The span to repeat in the listing below runs from the line containing "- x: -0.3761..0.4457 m" to the line containing "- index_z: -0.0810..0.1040", inclusive. Repeat it exactly, and only it.
┄┄┄┄┄┄┄┄┄┄
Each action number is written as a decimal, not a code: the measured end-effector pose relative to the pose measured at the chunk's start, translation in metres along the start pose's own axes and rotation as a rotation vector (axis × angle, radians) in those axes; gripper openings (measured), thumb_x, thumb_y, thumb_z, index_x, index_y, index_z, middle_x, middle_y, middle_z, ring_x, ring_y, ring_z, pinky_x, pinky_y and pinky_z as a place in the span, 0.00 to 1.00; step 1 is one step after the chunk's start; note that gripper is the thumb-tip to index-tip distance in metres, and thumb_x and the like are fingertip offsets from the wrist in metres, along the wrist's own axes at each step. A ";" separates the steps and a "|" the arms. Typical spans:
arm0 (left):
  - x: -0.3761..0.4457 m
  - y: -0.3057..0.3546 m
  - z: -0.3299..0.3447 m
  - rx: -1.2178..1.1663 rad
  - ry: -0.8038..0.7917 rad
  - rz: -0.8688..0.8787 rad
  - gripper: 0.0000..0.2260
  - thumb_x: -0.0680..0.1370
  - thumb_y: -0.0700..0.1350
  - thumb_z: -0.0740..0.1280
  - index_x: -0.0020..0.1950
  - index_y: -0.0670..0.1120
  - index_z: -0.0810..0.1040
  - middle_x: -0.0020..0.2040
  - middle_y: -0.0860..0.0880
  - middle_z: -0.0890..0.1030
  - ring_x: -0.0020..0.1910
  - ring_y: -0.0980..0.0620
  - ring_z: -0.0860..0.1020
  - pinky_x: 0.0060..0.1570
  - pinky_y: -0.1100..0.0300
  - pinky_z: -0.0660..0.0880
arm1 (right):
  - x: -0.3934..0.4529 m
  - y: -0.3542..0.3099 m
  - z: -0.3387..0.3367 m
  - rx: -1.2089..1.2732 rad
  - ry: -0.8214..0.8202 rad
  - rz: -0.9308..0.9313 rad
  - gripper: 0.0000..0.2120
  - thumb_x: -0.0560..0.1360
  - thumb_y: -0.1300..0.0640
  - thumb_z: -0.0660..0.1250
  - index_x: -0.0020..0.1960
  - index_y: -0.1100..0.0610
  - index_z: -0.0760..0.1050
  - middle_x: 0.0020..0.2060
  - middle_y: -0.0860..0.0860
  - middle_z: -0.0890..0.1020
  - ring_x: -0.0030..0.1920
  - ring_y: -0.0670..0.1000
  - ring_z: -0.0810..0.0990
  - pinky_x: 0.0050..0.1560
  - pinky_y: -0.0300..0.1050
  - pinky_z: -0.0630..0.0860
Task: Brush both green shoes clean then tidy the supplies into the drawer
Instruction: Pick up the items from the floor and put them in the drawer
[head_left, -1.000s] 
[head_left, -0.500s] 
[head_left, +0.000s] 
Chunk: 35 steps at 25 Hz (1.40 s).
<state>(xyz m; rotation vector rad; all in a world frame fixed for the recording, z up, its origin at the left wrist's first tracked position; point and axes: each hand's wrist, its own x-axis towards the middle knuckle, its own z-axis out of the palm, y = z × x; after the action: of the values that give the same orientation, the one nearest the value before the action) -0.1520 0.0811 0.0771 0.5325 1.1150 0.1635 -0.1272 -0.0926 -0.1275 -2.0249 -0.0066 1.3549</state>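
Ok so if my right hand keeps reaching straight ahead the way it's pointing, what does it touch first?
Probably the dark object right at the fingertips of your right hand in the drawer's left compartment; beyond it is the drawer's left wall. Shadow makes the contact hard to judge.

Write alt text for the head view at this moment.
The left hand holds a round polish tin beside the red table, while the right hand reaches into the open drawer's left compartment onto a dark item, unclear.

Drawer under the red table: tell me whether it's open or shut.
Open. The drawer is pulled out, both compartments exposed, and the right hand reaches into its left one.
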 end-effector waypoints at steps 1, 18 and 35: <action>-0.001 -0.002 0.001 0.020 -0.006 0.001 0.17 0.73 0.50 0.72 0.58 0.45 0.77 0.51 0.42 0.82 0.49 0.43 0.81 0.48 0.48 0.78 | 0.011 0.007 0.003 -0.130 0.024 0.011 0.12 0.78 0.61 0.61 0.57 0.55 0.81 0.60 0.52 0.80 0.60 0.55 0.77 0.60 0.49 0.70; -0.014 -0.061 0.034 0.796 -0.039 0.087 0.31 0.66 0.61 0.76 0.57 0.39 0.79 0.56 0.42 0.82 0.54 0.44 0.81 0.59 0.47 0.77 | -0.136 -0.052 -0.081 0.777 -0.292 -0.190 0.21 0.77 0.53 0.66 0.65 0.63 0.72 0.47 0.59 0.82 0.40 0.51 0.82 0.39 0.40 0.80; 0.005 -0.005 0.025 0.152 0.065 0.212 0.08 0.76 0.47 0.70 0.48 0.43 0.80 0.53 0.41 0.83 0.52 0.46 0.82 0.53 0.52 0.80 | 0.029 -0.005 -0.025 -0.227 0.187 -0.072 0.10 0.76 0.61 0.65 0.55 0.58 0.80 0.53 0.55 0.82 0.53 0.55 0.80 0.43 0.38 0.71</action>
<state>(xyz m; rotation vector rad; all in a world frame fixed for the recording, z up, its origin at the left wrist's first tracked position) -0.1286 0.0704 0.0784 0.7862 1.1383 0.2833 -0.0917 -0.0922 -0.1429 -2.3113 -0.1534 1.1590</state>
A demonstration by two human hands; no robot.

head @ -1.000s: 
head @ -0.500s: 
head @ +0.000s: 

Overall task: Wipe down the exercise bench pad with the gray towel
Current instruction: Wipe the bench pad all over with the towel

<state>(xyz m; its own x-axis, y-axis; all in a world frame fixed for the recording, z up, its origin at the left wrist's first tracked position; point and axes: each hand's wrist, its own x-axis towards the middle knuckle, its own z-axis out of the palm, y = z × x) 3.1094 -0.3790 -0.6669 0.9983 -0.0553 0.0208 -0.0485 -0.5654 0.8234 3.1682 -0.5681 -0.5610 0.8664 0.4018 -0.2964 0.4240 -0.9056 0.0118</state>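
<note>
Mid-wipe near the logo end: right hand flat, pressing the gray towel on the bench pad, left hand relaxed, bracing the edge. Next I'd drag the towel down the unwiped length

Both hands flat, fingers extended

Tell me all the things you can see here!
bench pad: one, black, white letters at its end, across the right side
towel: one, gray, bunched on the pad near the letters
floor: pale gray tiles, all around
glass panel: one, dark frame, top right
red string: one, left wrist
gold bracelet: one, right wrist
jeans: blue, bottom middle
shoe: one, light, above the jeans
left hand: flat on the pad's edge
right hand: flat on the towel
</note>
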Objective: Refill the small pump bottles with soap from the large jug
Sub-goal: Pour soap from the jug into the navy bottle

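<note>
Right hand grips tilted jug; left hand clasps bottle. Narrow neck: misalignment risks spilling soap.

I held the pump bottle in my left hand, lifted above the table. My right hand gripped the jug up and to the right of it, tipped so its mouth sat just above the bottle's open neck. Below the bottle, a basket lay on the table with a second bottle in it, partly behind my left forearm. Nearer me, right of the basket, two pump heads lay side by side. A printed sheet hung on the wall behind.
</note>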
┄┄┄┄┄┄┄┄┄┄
▶ [SOLUTION]:
  - x: -0.3761..0.4457 m
  - y: -0.3057..0.3546 m
  - z: -0.3299..0.3447 m
  - rx: -1.2178..1.1663 rad
  - ry: -0.8038..0.7917 rad
  - rz: -0.8688..0.8787 rad
  - gripper: 0.0000..0.2260
  - thumb_x: -0.0680..0.1370
  - thumb_y: -0.0700..0.1350
  - thumb_z: -0.0740..0.1280
  - index_x: -0.0020..0.1950
  - index_y: -0.0670..0.1120
  - index_z: -0.0810..0.1040

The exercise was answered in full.